**Problem details:** Your answer is the lines below, exactly, from the one that contains "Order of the" through the one that contains "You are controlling", both included.

**Raw data:**
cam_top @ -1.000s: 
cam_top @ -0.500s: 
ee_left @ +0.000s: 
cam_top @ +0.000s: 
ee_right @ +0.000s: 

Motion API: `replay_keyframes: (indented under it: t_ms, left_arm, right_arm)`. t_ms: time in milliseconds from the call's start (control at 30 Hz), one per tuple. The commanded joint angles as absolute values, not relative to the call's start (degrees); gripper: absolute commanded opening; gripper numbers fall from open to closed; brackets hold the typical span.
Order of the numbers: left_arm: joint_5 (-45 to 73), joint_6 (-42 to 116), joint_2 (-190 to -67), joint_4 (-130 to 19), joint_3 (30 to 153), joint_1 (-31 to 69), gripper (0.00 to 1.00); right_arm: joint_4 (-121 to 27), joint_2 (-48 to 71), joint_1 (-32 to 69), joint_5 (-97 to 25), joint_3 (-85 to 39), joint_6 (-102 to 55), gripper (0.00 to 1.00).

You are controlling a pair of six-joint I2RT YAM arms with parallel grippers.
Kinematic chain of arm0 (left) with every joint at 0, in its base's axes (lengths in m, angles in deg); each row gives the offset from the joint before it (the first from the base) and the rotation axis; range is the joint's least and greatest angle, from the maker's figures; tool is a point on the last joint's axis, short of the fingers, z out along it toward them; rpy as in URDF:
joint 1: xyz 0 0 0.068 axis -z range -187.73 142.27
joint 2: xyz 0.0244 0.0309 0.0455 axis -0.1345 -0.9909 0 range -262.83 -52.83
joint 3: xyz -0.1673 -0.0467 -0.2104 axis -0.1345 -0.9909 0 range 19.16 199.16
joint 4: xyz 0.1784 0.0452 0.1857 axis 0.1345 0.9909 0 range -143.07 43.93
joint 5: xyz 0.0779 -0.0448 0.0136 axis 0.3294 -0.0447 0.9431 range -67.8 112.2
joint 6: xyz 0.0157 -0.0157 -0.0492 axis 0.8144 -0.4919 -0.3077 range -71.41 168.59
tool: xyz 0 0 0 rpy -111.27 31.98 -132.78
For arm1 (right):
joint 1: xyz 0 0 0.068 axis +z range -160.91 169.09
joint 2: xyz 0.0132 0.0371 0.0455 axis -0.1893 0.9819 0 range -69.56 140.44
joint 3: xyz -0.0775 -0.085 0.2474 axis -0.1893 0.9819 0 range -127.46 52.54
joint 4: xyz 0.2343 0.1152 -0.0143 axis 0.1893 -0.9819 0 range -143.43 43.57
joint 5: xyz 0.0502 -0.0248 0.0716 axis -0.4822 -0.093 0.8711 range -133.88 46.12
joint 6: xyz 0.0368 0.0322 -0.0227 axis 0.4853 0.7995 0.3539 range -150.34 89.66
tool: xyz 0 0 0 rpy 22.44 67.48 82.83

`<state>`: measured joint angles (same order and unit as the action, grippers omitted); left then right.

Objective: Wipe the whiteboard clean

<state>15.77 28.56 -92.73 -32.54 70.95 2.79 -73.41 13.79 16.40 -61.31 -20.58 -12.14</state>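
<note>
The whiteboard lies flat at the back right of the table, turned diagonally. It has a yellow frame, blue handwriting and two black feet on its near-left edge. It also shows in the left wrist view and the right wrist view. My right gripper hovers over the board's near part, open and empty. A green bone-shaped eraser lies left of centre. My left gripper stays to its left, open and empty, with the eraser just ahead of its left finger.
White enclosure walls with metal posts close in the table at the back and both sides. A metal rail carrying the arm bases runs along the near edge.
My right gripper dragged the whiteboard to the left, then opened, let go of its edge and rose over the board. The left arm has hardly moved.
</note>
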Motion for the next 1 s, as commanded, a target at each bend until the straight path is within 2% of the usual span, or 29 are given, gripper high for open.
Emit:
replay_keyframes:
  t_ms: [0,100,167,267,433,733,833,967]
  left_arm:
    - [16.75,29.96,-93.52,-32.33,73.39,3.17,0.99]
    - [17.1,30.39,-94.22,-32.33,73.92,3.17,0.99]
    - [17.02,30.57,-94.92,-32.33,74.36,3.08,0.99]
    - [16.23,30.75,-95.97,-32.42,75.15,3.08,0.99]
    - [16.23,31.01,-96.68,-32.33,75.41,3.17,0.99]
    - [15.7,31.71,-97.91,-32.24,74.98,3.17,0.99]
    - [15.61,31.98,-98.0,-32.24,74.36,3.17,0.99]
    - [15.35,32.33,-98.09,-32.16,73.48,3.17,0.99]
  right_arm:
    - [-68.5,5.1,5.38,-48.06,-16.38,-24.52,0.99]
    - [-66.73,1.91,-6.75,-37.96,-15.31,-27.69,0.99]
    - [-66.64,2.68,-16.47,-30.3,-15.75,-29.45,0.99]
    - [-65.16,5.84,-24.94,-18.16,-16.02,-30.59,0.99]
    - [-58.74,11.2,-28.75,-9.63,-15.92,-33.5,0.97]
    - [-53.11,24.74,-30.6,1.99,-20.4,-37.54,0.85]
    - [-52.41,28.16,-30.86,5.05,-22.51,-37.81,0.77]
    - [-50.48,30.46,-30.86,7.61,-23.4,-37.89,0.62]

**Solution:**
Order of the numbers: left_arm: joint_5 (-45 to 73), joint_6 (-42 to 116), joint_2 (-190 to -67), joint_4 (-130 to 19), joint_3 (30 to 153), joint_1 (-31 to 69), gripper (0.00 to 1.00); right_arm: joint_4 (-121 to 27), joint_2 (-48 to 71), joint_1 (-32 to 69), joint_5 (-97 to 25), joint_3 (-85 to 39), joint_6 (-102 to 55), gripper (0.00 to 1.00).

You are controlling a pair of six-joint I2RT YAM arms with parallel grippers.

Nothing else belongs to the answer.